## Information supplied

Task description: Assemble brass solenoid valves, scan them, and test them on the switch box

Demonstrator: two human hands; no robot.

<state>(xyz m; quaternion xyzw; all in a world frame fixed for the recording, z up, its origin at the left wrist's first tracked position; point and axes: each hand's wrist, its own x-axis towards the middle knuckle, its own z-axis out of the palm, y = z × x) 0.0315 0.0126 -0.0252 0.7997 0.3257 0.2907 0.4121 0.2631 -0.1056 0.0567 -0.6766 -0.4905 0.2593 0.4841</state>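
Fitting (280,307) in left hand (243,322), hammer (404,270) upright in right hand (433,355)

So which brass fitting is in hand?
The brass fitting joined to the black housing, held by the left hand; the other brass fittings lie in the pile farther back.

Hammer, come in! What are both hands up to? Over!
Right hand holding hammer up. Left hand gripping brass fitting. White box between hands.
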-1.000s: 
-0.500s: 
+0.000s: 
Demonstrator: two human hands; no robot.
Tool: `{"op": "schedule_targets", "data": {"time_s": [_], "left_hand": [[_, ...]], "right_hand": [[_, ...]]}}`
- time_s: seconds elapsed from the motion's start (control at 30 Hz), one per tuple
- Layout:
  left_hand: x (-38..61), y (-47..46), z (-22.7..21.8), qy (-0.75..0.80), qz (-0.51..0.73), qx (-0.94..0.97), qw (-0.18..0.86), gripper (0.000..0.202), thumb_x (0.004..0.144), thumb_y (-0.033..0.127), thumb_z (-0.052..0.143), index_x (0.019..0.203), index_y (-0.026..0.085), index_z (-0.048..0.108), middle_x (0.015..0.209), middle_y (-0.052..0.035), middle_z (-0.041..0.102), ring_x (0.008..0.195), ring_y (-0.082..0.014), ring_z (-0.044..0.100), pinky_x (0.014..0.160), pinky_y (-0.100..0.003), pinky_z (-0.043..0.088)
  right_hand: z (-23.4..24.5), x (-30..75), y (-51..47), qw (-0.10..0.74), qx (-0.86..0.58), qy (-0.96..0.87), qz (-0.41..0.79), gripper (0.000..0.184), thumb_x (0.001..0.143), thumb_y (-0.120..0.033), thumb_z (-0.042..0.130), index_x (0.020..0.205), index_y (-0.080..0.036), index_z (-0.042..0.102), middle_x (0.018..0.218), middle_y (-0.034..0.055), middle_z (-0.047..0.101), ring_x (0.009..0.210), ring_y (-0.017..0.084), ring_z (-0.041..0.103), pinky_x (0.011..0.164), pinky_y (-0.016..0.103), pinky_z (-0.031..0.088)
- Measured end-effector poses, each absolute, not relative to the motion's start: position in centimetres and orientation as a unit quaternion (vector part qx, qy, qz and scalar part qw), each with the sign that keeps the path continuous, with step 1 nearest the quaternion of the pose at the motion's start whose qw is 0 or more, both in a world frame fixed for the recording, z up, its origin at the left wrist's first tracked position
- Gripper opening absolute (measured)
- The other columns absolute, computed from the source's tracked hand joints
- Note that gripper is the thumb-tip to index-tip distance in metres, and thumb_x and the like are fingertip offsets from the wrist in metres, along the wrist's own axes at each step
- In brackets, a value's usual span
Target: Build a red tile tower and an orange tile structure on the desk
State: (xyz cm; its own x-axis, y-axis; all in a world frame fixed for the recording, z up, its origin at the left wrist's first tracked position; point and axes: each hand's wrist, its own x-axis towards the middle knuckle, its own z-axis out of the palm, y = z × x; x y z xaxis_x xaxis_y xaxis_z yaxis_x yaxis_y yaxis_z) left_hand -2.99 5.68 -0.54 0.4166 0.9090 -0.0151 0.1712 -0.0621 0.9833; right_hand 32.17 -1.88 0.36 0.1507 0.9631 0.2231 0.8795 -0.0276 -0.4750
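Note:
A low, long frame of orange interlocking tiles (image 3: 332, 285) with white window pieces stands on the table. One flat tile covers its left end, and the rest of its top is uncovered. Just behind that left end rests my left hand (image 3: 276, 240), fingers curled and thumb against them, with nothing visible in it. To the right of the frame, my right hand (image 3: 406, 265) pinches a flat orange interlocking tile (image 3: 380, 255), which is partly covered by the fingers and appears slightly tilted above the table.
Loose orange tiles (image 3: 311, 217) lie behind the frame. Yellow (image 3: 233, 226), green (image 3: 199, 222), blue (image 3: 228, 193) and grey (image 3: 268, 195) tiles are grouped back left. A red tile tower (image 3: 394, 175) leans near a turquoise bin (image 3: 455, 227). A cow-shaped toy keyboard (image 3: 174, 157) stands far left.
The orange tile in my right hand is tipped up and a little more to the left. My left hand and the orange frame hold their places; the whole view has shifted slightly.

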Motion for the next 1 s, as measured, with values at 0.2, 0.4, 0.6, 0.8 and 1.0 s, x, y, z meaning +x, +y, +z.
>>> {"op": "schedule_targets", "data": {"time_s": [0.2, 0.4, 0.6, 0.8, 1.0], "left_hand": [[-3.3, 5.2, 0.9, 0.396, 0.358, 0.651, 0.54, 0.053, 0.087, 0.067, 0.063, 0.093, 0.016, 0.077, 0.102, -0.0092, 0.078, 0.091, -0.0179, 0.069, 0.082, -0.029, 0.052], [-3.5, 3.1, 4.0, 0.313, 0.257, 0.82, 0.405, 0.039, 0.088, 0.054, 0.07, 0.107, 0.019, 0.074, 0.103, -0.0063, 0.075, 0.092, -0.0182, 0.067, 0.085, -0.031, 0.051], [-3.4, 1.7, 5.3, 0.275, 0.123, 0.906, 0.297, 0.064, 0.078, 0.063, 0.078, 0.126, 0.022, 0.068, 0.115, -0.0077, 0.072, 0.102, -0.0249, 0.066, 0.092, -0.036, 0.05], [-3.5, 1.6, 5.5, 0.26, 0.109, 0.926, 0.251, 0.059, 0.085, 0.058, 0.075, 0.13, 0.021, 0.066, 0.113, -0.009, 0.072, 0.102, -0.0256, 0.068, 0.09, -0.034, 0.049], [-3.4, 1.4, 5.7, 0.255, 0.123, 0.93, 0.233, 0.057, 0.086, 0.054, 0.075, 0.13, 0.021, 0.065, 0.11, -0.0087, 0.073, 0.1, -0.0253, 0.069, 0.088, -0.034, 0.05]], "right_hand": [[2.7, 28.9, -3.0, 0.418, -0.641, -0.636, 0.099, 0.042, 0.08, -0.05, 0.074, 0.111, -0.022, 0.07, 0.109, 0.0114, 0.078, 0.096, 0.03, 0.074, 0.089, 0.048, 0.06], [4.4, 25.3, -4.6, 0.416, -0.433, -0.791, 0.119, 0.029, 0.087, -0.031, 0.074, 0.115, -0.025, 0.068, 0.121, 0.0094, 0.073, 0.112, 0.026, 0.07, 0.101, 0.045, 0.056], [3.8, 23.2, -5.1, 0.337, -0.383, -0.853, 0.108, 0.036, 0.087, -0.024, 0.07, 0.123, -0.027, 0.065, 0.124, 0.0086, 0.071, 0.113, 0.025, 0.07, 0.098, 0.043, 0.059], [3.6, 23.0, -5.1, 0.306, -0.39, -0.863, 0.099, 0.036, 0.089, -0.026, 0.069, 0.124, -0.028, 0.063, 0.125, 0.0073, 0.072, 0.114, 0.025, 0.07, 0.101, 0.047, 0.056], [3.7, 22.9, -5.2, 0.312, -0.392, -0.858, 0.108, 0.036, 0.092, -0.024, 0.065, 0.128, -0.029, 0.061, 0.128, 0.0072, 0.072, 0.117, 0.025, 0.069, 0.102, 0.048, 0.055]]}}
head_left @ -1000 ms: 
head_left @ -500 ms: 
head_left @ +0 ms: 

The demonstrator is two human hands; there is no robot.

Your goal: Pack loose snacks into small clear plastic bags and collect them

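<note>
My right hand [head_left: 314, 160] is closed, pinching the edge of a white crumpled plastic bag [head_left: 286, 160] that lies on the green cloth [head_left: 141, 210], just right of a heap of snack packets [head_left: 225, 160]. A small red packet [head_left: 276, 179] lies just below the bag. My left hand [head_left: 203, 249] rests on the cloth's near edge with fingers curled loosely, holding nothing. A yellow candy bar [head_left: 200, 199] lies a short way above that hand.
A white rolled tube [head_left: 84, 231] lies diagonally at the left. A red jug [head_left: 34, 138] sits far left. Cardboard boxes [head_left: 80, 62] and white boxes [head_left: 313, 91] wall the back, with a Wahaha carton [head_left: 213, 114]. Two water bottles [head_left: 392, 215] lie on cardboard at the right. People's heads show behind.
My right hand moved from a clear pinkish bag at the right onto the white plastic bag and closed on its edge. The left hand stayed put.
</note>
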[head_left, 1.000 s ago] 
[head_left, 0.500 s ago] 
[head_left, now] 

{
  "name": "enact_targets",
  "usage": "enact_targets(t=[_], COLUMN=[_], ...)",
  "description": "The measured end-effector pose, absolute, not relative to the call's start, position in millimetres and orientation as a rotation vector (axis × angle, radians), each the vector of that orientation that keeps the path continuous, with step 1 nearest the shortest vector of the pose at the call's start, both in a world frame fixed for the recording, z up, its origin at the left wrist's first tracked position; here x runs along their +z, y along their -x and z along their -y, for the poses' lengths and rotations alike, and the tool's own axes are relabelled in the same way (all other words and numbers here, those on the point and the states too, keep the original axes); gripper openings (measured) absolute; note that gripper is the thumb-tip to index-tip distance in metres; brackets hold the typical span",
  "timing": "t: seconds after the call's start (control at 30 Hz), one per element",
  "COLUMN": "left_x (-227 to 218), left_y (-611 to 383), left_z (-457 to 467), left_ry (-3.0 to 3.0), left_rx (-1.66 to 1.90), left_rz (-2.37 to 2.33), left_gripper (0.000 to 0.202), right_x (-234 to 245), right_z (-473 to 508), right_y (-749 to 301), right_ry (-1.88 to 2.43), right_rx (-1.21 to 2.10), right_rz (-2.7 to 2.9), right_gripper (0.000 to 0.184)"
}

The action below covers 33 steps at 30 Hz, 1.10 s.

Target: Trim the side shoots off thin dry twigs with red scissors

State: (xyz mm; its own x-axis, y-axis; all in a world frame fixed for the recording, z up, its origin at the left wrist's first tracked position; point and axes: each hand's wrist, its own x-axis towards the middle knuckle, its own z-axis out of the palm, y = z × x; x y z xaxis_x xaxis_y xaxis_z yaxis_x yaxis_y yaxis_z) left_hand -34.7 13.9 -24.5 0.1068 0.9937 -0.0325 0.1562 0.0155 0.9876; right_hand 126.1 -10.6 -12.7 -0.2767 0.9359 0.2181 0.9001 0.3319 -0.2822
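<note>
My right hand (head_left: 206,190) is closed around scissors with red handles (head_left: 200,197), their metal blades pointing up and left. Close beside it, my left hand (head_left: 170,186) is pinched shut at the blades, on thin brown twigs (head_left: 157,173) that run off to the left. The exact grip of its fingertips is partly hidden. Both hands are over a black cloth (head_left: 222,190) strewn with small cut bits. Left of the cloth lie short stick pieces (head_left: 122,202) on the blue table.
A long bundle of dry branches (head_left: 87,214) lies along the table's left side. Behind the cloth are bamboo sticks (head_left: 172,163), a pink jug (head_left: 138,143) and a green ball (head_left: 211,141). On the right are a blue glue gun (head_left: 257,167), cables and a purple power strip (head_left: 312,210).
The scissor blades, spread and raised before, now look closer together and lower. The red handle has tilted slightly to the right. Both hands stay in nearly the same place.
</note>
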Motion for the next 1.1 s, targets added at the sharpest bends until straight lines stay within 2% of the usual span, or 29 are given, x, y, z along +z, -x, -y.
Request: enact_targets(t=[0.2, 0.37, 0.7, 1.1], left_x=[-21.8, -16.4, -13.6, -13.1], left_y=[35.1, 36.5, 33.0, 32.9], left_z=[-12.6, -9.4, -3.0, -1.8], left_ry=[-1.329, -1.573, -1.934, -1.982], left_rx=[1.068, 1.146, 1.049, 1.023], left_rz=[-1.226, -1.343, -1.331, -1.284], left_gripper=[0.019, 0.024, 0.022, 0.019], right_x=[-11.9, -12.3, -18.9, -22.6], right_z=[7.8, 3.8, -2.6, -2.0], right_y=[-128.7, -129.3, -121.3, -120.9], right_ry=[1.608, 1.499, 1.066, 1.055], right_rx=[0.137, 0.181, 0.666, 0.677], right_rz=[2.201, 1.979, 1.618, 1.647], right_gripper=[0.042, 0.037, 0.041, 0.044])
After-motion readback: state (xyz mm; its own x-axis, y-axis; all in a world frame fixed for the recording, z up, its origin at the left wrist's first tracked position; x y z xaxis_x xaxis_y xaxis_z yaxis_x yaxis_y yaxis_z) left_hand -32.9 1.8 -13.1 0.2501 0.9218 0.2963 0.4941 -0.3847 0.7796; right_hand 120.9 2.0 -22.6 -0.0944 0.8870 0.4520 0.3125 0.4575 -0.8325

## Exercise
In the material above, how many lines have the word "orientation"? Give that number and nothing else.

## Written solution
2